Giancarlo Giorgetti, il vero rischio per la Lega: "Si sbagliano di grosso". Un messaggio ai nuovi arrivati
Dopo fiumi di inchiostro sul suo ruolo di eminenza grigia, decine di esegesi sul non detto e indiscrezioni sulla sua presunta longa manus persino a proposito del passo di lato di Luca Morisi (il guru dei social salviniani), ieri di sé stesso ha finalmente parlato proprio lui: Giancarlo Giorgetti. Lo ha fatto in un'assise di peso per il popolo del Carroccio - gli Stati generali del partito in Lombardia - e in modo netto. A partire da qui: «Non esiste la Lega di Giorgetti ma la Lega». Così il ministro dello Sviluppo economico, e uomo cardine della delegazione leghista al governo, ha voluto chiudere i rubinetti delle divagazioni sul Carroccio alle prese con una sfida insidiosa come quella delle Amministrative. A pochi giorni dalle urne - e contro chi ha interesse ad esasperare il dibattito interno frail leader e i governatori sul Green pass - la risposta del numero due non ha bisogno di sottotitoli: «Ci vengono addosso in tutti i modi, ci vogliono dividere, il copione è sempre lo stesso», ha tuonato dal palco. «Ma se ci chiamiamo Lega e in qualche modo ci rifacciamo alla Lega lombarda che univa le comunità sappiamo di avere un'altra missione». Quale? È incisa nel nome stesso. «Basta vedere sul dizionario: è un gruppo di persone che amano la propria terra e si mette assieme per fare il bene della propria gente. Questa è la definizione di Lega, che proprio una riunione di sindaci come questa esprime».

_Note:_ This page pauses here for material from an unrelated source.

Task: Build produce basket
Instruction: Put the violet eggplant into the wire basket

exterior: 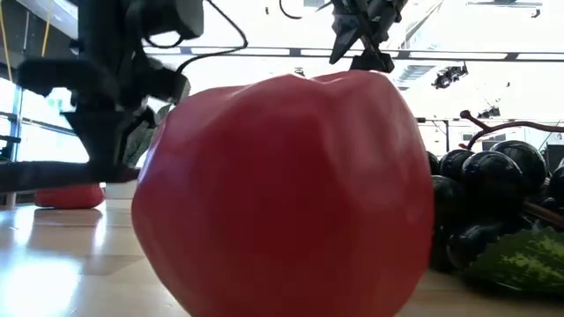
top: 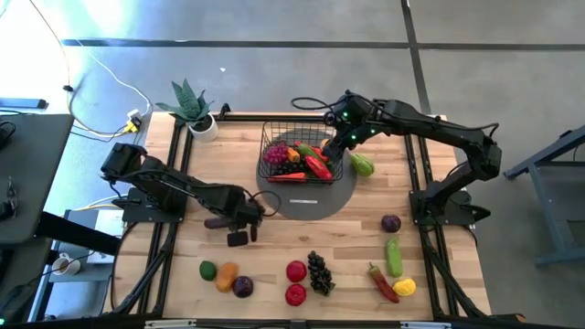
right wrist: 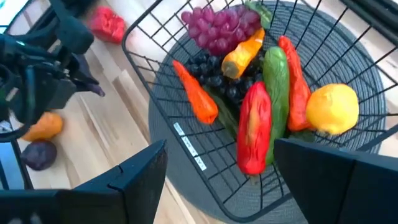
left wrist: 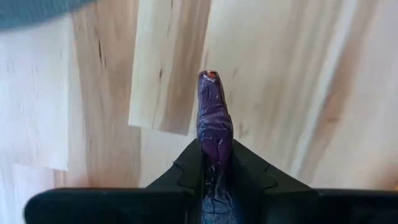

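The left gripper (left wrist: 216, 180) had its jaws clamped on a slim purple vegetable (left wrist: 213, 121), probably an eggplant, gripped by its rear half so the tip pointed forward, clear of the pale wooden bench (left wrist: 311, 93). That grip looked meant to leave the free end able to slide into the basket. In the overhead view this gripper (top: 239, 219) hung above the bench left of the basket (top: 302, 155).

The right gripper (right wrist: 217, 168) hovered just above the basket's (right wrist: 186, 149) near rim, jaws apart and empty, apparently waiting over the load.

The basket, black wire grid, sat on a flat grey disc (top: 320, 203) at the back of the bench. It already held purple grapes (right wrist: 221, 28), dark grapes (right wrist: 214, 74), a carrot (right wrist: 196, 93), a red pepper (right wrist: 254, 127), a cucumber (right wrist: 275, 87) and a yellow fruit (right wrist: 333, 109), heaped loosely. More produce lay along the front edge, including a red apple (top: 296, 270).
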`<state>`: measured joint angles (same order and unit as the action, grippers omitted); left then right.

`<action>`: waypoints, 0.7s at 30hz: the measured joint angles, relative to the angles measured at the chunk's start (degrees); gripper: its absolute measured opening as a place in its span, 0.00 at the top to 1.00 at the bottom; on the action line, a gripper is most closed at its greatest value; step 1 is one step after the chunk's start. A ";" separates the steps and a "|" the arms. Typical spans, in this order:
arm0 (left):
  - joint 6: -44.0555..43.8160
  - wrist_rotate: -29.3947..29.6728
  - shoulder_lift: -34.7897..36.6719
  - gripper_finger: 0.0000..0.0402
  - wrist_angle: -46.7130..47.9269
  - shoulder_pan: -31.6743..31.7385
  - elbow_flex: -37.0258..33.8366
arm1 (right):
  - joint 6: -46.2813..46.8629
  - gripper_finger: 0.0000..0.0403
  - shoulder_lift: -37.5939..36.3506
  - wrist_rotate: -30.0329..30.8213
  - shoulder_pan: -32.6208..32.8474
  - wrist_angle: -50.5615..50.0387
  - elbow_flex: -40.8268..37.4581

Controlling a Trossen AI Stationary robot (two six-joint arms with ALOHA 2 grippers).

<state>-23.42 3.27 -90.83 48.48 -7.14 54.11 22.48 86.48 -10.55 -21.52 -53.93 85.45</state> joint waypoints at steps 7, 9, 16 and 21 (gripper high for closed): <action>2.02 5.94 0.07 0.91 5.23 0.45 5.39 | 0.90 0.32 0.00 0.78 1.56 -2.17 0.00; 3.23 6.63 0.07 0.91 5.99 1.17 6.59 | 2.56 0.32 0.00 1.88 1.97 -2.95 0.00; 7.50 9.82 0.09 0.91 8.38 6.17 12.24 | 4.51 0.32 0.01 5.11 4.28 -6.80 0.00; 12.23 9.87 0.57 0.91 9.06 9.41 18.20 | 6.19 0.32 0.00 7.42 6.02 -8.72 0.00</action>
<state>-11.19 13.14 -90.26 57.54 2.27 72.31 28.66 86.48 -3.12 -15.50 -62.65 85.45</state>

COMUNITÀ - Il riferimento diretto è alla platea dei 200 sindaci, del governatore Attilio Fontana e dei big (Alessandro Morelli, Nicola Molteni, Gianmarco Centinaio) riuniti dal segretario lombardo, Fabrizio Cecchetti. Ma è musica soprattutto per le orecchie di Matteo Salvini, che poco prima era intervenuto in collegamento insistendo sullo stesso concetto: «È trent' anni che provano a inzigare e a farci litigare», ha affermato il segretario, «ma la mia risposta sono un sorriso e due comizi in più. Più ci attaccano e inventano, più ci danno energia e compattezza». Da Varese insomma, sua città natale nonché centro di una sfida dal sapore identitario per il Carroccio del Nord (qui si corre con Matteo Bianchi contro l'uscente del Pd Davide Galimberti), Giorgetti ha rilanciato un messaggio di sintonia attorno alla leadership "nazionale" del segretario. Una guida politica che a suo avviso deve essere rispettata da tutti, all'interno di un partito che proprio a livello di disciplina «non è come gli altri». Ecco perché, ha avvertito il titolare del Mise, «se qualcuno, anche di quelli che adesso arrivano, entra in Lega e pensa che siamo come gli altri, si sbaglia». Un riferimento anche ai malpancisti (e ai fuoriusciti) condiviso a qualche centinaio di chilometri di distanza da un salviniano come Edoardo Rixi: «La Lega non ha bisogno di gente che la utilizza come un autobus» ha affermato dal gazebo di Savona. «Meglio 10 voti in meno o un eletto in meno, ma quelli che abbiamo devono portare avanti le idee con cui si presentano ai cittadini». Morale? «Nessuno viene obbligato a fare l'amministratore comunale, il deputato o il senatore...».
RISCHIO ASTENUTI - Tornando al nodo Amministrative, per Giorgetti la prima sfida per la coalizione si chiama astensionismo: «È tendenzialmente noto che penalizza più il centrodestra che il centrosinistra, è un fatto storico, consolidato». Quanto alle aspettative, l'asticella del numero due è tenuta scaramanticamente bassa: «Avremo vinto se avremo aumentato i sindaci. E perso se li avremo diminuiti. In politica è così». Una battuta poi è giunta su Luca Bernardo e le sue gaffe: «Sono episodi che aiutano a dare visibilità talvolta. Sicuramente adesso tutti i milanesi sanno chi è il candidato». A Bernardo comunque Giorgetti ha chiesto uno sforzo di ottimismo: «Deve credere non nel ballottaggio ma nella vittoria». Per un motivo "personale": «Ho fatto tante cose, ho fatto un po' di tutto», ha chiosato, «posso anche andare in pensione, come giustamente mi consiglia qualcuno, ma i miei ricordi più belli sono di quando ho fatto il sindaco».